Exercise aim: Your answer must be an exact copy of every record below.

[Stored dataset items]
--- START ---

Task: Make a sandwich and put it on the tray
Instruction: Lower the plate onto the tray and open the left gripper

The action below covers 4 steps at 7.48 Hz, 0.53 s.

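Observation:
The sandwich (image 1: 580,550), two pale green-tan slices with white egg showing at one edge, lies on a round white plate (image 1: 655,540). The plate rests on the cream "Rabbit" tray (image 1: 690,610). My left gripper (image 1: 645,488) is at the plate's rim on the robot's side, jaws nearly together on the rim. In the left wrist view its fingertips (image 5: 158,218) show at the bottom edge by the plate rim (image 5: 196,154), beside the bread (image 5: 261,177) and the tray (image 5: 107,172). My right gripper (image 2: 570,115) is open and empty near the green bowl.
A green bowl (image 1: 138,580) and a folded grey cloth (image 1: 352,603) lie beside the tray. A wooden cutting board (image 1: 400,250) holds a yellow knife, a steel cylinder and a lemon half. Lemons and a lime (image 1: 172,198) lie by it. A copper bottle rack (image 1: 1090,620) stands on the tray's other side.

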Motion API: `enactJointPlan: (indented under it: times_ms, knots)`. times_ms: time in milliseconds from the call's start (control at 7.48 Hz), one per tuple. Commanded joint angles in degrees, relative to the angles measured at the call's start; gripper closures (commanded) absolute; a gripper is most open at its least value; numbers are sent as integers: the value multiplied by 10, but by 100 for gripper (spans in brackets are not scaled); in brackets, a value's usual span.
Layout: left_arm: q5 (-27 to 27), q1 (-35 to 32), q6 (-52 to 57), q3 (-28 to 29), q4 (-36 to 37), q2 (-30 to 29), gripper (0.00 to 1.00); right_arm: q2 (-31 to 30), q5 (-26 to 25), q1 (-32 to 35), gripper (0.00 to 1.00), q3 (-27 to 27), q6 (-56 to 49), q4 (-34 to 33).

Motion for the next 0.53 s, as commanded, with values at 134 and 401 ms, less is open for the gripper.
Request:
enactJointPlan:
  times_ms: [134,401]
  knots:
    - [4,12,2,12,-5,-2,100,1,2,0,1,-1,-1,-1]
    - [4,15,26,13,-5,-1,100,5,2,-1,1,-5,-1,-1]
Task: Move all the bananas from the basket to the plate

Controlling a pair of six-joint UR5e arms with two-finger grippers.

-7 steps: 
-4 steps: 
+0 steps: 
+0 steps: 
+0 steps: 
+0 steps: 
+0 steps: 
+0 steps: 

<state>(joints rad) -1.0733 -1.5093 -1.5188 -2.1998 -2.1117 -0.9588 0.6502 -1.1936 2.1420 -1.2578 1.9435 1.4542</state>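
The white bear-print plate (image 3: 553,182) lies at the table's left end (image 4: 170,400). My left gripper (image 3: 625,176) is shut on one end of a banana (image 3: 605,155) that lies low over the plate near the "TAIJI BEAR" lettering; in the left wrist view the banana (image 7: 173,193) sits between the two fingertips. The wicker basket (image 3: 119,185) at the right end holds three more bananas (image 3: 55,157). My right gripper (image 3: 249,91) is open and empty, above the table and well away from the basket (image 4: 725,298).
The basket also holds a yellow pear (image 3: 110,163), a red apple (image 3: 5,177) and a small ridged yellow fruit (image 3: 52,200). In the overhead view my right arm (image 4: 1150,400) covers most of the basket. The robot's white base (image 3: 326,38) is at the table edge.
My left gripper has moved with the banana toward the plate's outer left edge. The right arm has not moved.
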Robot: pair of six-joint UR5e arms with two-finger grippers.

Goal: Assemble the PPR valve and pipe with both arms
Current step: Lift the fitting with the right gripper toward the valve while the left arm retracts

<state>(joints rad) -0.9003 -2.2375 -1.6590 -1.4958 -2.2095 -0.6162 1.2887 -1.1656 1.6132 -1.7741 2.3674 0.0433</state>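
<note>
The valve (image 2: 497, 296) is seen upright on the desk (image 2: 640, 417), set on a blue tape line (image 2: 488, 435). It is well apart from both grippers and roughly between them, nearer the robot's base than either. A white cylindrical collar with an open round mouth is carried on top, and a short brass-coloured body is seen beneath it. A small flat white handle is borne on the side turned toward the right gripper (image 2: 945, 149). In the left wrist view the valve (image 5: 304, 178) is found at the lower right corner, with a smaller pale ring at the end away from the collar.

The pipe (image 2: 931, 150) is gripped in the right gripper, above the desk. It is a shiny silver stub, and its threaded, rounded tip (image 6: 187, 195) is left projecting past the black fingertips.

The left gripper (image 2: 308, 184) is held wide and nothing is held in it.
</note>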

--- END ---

Exercise output:
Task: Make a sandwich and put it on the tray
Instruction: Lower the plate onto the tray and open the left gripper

The action below covers 4 steps at 7.48 Hz, 0.53 s.

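Observation:
The sandwich (image 1: 580,550), two pale green-tan slices with white egg showing at one edge, lies on a round white plate (image 1: 655,540). The plate rests on the cream "Rabbit" tray (image 1: 690,610). My left gripper (image 1: 645,488) is at the plate's rim on the robot's side, jaws nearly together on the rim. In the left wrist view its fingertips (image 5: 158,218) show at the bottom edge by the plate rim (image 5: 196,154), beside the bread (image 5: 261,177) and the tray (image 5: 107,172). My right gripper (image 2: 570,115) is open and empty near the green bowl.
A green bowl (image 1: 138,580) and a folded grey cloth (image 1: 352,603) lie beside the tray. A wooden cutting board (image 1: 400,250) holds a yellow knife, a steel cylinder and a lemon half. Lemons and a lime (image 1: 172,198) lie by it. A copper bottle rack (image 1: 1090,620) stands on the tray's other side.
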
Motion API: `enactJointPlan: (indented under it: times_ms, knots)`. times_ms: time in milliseconds from the call's start (control at 7.48 Hz), one per tuple. Commanded joint angles in degrees, relative to the angles measured at the call's start; gripper closures (commanded) absolute; a gripper is most open at its least value; numbers are sent as integers: the value multiplied by 10, but by 100 for gripper (spans in brackets are not scaled); in brackets, a value's usual span.
Layout: left_arm: q5 (-27 to 27), q1 (-35 to 32), q6 (-52 to 57), q3 (-28 to 29), q4 (-36 to 37), q2 (-30 to 29), gripper (0.00 to 1.00); right_arm: q2 (-31 to 30), q5 (-26 to 25), q1 (-32 to 35), gripper (0.00 to 1.00), q3 (-27 to 27), q6 (-56 to 49), q4 (-34 to 33).

Motion for the next 0.53 s, as commanded, with values at 134 and 401 ms, less is open for the gripper.
Request:
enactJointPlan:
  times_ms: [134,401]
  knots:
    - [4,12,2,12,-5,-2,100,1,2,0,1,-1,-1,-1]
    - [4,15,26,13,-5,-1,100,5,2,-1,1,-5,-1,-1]
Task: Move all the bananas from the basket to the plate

Controlling a pair of six-joint UR5e arms with two-finger grippers.

-7 steps: 
-4 steps: 
+0 steps: 
+0 steps: 
+0 steps: 
+0 steps: 
+0 steps: 
+0 steps: 

<state>(joints rad) -1.0733 -1.5093 -1.5188 -2.1998 -2.1117 -0.9588 0.6502 -1.1936 2.1420 -1.2578 1.9435 1.4542</state>
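The white bear-print plate (image 3: 553,182) lies at the table's left end (image 4: 170,400). My left gripper (image 3: 625,176) is shut on one end of a banana (image 3: 605,155) that lies low over the plate near the "TAIJI BEAR" lettering; in the left wrist view the banana (image 7: 173,193) sits between the two fingertips. The wicker basket (image 3: 119,185) at the right end holds three more bananas (image 3: 55,157). My right gripper (image 3: 249,91) is open and empty, above the table and well away from the basket (image 4: 725,298).
The basket also holds a yellow pear (image 3: 110,163), a red apple (image 3: 5,177) and a small ridged yellow fruit (image 3: 52,200). In the overhead view my right arm (image 4: 1150,400) covers most of the basket. The robot's white base (image 3: 326,38) is at the table edge.
My left gripper has moved with the banana toward the plate's outer left edge. The right arm has not moved.
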Robot: pair of six-joint UR5e arms with two-finger grippers.

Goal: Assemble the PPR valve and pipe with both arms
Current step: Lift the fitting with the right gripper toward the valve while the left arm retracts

<state>(joints rad) -0.9003 -2.2375 -1.6590 -1.4958 -2.2095 -0.6162 1.2887 -1.1656 1.6132 -1.7741 2.3674 0.0433</state>
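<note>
The valve (image 2: 497, 296) is seen upright on the desk (image 2: 640, 417), set on a blue tape line (image 2: 488, 435). It is well apart from both grippers and roughly between them, nearer the robot's base than either. A white cylindrical collar with an open round mouth is carried on top, and a short brass-coloured body is seen beneath it. A small flat white handle is borne on the side turned toward the right gripper (image 2: 945, 149). In the left wrist view the valve (image 5: 304, 178) is found at the lower right corner, with a smaller pale ring at the end away from the collar.

The pipe (image 2: 931, 150) is gripped in the right gripper, above the desk. It is a shiny silver stub, and its threaded, rounded tip (image 6: 187, 195) is left projecting past the black fingertips.

The left gripper (image 2: 308, 184) is held wide and nothing is held in it.
</note>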

This answer is complete.